ACERRA – “Certo, non poter celebrare l’Eucarestia ci fa male” ha spiegato il Vescovo di Acerra in un video messaggio. Monsignor Antonio Di Donna, in particolare, si è rivolto alle città e ai fedeli della ‘sua’ Diocesi ribadendo che “le comunità cristiane accettano con spirito di lealtà e di collaborazione quanto è chiesto dalle autorità competenti per affrontare nel migliore dei modi l’epidemia e limitare il contagio del Coronavirus”. Per far sentire ancora di più la sua vicinanza, il Vescovo ha voluto che fosse trasmessa in diretta la Celebrazione Eucaristica che egli stesso presiederà, senza la partecipazione e la presenza diretta in Chiesa dei fedeli, domani domenica 15 marzo alle 10. La Messa sarà trasmessa grazie alla disponibilità della testata Giornale Tablò e potrà essere seguita in diretta sulla stessa pagina Facebook del periodico e anche su quella della Diocesi di Acerra.

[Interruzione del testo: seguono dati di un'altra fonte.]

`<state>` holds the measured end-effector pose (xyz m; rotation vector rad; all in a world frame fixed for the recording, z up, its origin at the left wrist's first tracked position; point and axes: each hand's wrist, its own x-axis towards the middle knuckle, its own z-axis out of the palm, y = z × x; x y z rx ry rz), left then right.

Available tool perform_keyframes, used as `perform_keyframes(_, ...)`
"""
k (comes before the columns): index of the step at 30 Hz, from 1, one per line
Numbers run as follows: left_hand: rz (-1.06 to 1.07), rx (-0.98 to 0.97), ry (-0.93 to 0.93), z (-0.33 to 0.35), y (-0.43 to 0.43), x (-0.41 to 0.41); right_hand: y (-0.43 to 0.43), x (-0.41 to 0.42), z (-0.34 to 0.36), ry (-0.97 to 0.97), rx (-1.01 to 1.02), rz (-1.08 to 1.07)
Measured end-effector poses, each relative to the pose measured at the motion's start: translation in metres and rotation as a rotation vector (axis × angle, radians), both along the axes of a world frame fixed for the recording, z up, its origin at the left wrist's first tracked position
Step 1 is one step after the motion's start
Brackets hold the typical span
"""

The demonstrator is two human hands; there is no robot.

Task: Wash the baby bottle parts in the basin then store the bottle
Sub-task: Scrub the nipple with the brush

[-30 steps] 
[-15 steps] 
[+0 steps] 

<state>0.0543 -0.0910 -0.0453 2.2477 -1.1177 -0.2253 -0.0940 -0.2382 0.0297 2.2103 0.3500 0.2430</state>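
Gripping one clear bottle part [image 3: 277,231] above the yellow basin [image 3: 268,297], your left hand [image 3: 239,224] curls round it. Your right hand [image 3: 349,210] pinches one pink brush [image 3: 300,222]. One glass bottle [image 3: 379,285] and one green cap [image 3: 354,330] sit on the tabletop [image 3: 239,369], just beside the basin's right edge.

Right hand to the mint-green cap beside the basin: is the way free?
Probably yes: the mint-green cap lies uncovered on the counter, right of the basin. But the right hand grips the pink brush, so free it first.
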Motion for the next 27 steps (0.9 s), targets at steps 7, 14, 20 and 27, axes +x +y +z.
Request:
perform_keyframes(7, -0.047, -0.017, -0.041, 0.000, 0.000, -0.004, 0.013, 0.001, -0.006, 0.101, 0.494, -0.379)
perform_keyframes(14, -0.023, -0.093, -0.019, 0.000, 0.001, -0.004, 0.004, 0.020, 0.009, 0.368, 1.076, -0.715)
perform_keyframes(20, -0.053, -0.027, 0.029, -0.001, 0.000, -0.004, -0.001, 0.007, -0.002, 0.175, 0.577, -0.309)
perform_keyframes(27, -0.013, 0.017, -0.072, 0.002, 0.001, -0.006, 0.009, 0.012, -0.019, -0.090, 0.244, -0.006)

La Celebrazione andrà in onda dalla Chiesa dei Santi Cuono e Figlio, Patroni della Città di Acerra, da sempre invocati comunitariamente a protezione della vita degli acerrani e dell’intero territorio diocesano, in particolare in momenti di emergenza come quello in atto.

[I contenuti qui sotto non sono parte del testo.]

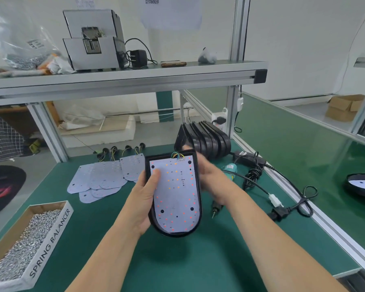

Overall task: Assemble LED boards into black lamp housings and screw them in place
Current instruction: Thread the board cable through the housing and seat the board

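A black lamp housing (pixel 196 171) is held above the green table (pixel 188 264) with a white LED board (pixel 174 192) lying inside it, coloured wires at its top. My left hand (pixel 147 199) grips the housing's left edge, thumb pressed on the board. My right hand (pixel 212 180) holds the housing's right side from behind and is blurred. Loose LED boards (pixel 101 180) lie fanned out to the left. A stack of empty black housings (pixel 207 140) leans at the back. An electric screwdriver (pixel 215 207) lies partly hidden under my right wrist.
A cardboard box of screws (pixel 25 241) marked SPRING BALANCER sits at the front left. A power adapter (pixel 248 159) and tangled cables (pixel 282 199) lie to the right. Another housing with a board (pixel 362 185) rests on the neighbouring bench. An aluminium shelf (pixel 122 79) hangs overhead.
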A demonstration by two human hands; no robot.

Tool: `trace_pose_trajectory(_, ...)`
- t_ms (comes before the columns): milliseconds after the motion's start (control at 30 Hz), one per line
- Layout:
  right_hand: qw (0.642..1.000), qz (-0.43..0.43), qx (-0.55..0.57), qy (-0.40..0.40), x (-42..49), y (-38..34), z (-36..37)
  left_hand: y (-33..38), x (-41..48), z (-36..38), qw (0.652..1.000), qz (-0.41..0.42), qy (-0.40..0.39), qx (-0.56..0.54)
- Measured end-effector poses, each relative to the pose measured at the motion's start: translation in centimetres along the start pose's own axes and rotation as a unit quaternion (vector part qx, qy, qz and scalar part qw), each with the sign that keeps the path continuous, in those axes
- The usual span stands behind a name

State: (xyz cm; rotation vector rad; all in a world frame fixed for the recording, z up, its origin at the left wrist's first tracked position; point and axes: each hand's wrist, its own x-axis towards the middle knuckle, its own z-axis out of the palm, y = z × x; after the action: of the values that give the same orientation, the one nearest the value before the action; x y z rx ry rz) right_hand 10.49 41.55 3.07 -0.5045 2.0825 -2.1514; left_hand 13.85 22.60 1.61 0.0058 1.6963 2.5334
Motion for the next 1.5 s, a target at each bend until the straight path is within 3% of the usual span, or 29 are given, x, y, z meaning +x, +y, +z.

“Anche in questo lungo digiuno possiamo ‘gustare’ cosa è la celebrazione dell’Eucarestia” esorta monsignor Di Donna invitando a usare “questo tempo per ringraziare Dio e riscoprire quei tesori che troppo spesso abbiamo nascosto per dedicarci a ciò che non ha valore. Usiamo questo tempo per riscoprire il nostro essere creature e fratelli. Telefoniamo a chi è solo, mettiamoci a disposizione degli altri, soprattutto di quelli che sono più isolati di noi. Rivolgiamo a Dio la nostra supplica e la nostra preghiera. Insomma, viviamo questo momento di crisi come un’opportunità, rendiamo l’emergenza un’occasione per riscoprire quello che per troppo tempo abbiamo dato per scontato”, afferma ancora il presule, per il quale “se la dimensione della parola di Dio e quella dei sacramenti subiscono inevitabili limitazioni, non deve invece venire meno quella della carità”.